January 30, 2013 at 5:54 p.m.
TEDxBermuda 2011

How did humans get so smart?

How did humans get so smart?
How did humans get so smart?

By Sarah [email protected] | Comments: 0 | Leave a comment

Creative and intellectual thought was abuzz at this weekend’s TEDxBermuda conference. Professors, lawyers, scientists and activists mixed with artists, musicians and poets in the first conference of its kind on the island. Ted is a non-profit organization that began in 1984 dedicated to “ideas worth spreading”. Ted stands for Technology, Entertainment and Design and experts in each field make presentations and answer questions from a live audience which are then broadcast for free on the Internet. Organizer John Narraway told us that he planned to organize a second conference in October and hinted that they could become a regular fixture on the island’s community calendar. Sarah Lagan and Amanda Dale attended the conference  and reported on the numerous speakers.

It’s not all brains over brawn. Harvard professor Daniel Lieberman’s theory is that brawn has in fact been instrumental to the evolution of large brains.

The Human Evolutionary Biology professor boasts cult hero status in the running world and it is long-distance running that is central to his theory.

“In order for us to become very smart, we had to become endurance athletes,” he explained.

He turned the clock back two million years when our brains grew significantly larger than that of a chimpanzee and then about one million years when they grew to the approximate size they are today. Around five to seven million years ago there was a cooling of the Earth’s climate, he explained, which caused the rain forests to shrink. For those living on the margins, suddenly fruits were not so readily available and our ancestors had to travel farther to feed.

The first hominids were ape-like bipeds which allowed us to feed upright in the trees whereas chimps had to use four times as much energy getting around with their knuckles to the ground. But being on two feet made us unstable and less able to gather.

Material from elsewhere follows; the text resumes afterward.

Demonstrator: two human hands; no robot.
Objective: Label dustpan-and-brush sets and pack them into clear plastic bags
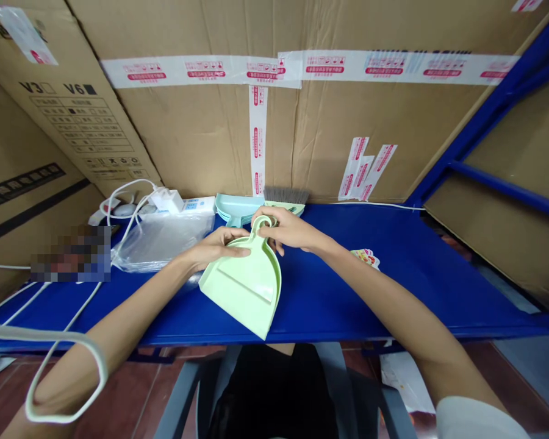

Some three million years ago the Earth cooled again causing an increase in the size of the grasslands. While the Australopiths grew giant teeth able to chew low quality food, the precursors of humans became high quality food specialists and invented hunting and gathering. They relied heavily on cooperation, food sharing and division of labour. They covered long distances every day and one of their high quality foods was meat.

Lieberman posed the question, “How did we hunt?” as the bow and arrow wasn’t invented until 100,000 years ago. “A sharpened stick or a club? It would have been easier to be a vegetarian,” he laughed.

“Me and my colleagues Dennis Bramble and David Carrier think the answer was our ability to run long distances.

“When you make a quadruped gallop, you limit how long that animal can run because galloping is not an endurance game. The reason for that is thermo regulation. Humans cool by sweating but animals cool mostly by panting and its tongue has a smaller surface area. When it gallops its guts start sloshing back and forth with every stride so as soon as they start galloping they have to synchronize every step with every breath and they cease the ability to be able to pant.

“We take advantage of our ability to do endurance persistence hunting and it is still practised today. Hunters will pick a big animal and make it gallop, get its core body temp up and up until it reaches a state of hyperthermia. At that point the hunter can easily walk up and dispatch it.”

It is at this part in our evolution that humans released the energetic constraints of their brains and that’s when brain size really started increasing.

“I hope I have convinced you that endurance exercise is an important part of our biological heritage. Endurance athleticism was a necessary precursor to us growing big brains that gave us culture and technology all the other things that make being a human so special. Exercise is good for us because it was what we evolved to do.”